Face à cette situation, les ingénieurs de l’ESA ont décidé de désactiver les capteurs pour le survol. Lorsqu’ils ont voulu les réactiver, les capteurs nécessaires à une bonne navigation ont refusé de se rallumer. « Pendant toute la nuit de samedi à dimanche, nous avons fait des tentatives très régulièrement pour les faire redémarrer », poursuit le responsable des opérations.
C’est alors que l’antenne directionnelle de Rosetta a commencé à ne plus pointer la Terre, ce qui a eu un impact sur les communications. Dimanche matin, nous étions en train de perdre le signal avec Rosetta. « Je le voyais disparaître peu à peu. C’était dramatique », explique-t-il.

La sonde s’est alors mise en « safe mode » (« mode sécurité ») pendant un moment. Tous les instruments étaient éteints, la priorité étant de sauver le vaisseau et de garder le contact avec la Terre.

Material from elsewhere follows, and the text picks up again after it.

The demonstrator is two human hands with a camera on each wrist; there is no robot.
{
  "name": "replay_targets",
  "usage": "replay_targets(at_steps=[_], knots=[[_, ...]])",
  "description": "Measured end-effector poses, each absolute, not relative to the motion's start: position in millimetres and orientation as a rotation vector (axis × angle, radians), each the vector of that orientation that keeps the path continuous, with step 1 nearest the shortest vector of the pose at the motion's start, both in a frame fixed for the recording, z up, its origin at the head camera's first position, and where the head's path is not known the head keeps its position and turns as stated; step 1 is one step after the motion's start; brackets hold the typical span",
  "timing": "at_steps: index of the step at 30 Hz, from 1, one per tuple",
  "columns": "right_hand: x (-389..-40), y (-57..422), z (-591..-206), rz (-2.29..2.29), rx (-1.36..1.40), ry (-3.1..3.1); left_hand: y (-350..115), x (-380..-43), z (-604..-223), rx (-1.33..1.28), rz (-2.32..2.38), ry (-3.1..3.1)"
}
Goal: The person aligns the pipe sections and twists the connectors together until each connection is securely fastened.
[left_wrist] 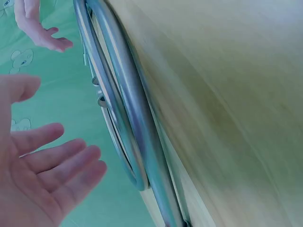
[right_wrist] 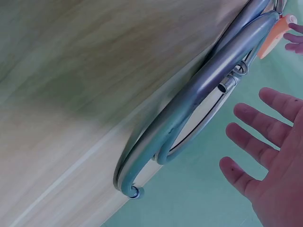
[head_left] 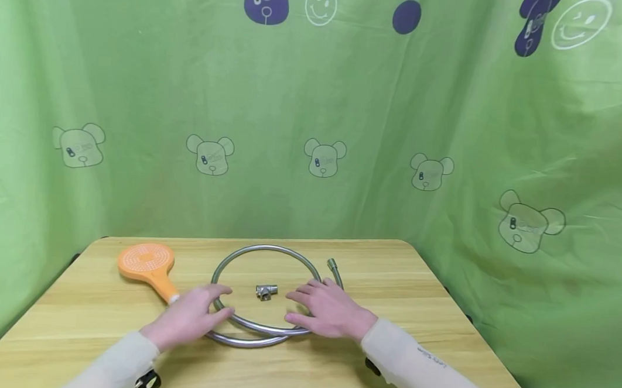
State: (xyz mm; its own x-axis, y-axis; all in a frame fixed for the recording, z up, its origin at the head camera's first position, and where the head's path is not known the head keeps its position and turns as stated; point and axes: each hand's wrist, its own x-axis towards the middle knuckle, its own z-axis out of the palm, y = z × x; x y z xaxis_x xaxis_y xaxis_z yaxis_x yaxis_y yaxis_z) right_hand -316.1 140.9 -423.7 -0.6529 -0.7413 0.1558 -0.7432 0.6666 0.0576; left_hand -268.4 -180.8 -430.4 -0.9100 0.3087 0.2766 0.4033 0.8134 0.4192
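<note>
A silvery shower hose [head_left: 268, 248] lies coiled on the table, one threaded end [head_left: 332, 264] pointing to the far right. Inside the coil sits a small chrome tee-shaped fitting [head_left: 266, 292]. My left hand [head_left: 191, 314] hovers over the coil's left side, fingers spread and holding nothing. Over the right side is my right hand [head_left: 331, 308], its fingers extended and also without a thing in them. Both wrist views show gaps between the fingers and the hose [left_wrist: 135, 104]. An orange shower head [head_left: 146, 260] lies face up to the left, its handle end partly behind the left hand.
The wooden table [head_left: 413, 363] has a rounded far right corner. Green fabric [head_left: 268, 197] printed with bear heads hangs behind it and along both sides.
</note>
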Motion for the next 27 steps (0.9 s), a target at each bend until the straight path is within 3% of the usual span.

« Heureusement, les capteurs se sont remis à marcher lorsque la sonde s’est retrouvée à 75 km de la comète », explique encore Sylvain Lodiot.
Selon l’ESA : « La sonde a réussi à récupérer, mais il lui faudra un peu plus de temps pour reprendre ses activités scientifiques normales ». Mercredi, prudemment, Rosetta se situait à 400 kilomètres de Tchouri.

« C’est plusieurs mois de travail à la poubelle. […] La planification scientifique doit aussi être revue », précise encore Sylvain Lodiot.

Alors que Rosetta est passée à deux doigts de la catastrophe, son équipe de contrôle sera dorénavant plus prudente alors que tout le monde compte sur elle pour servir de relais à Philae lorsqu’il se réveillera.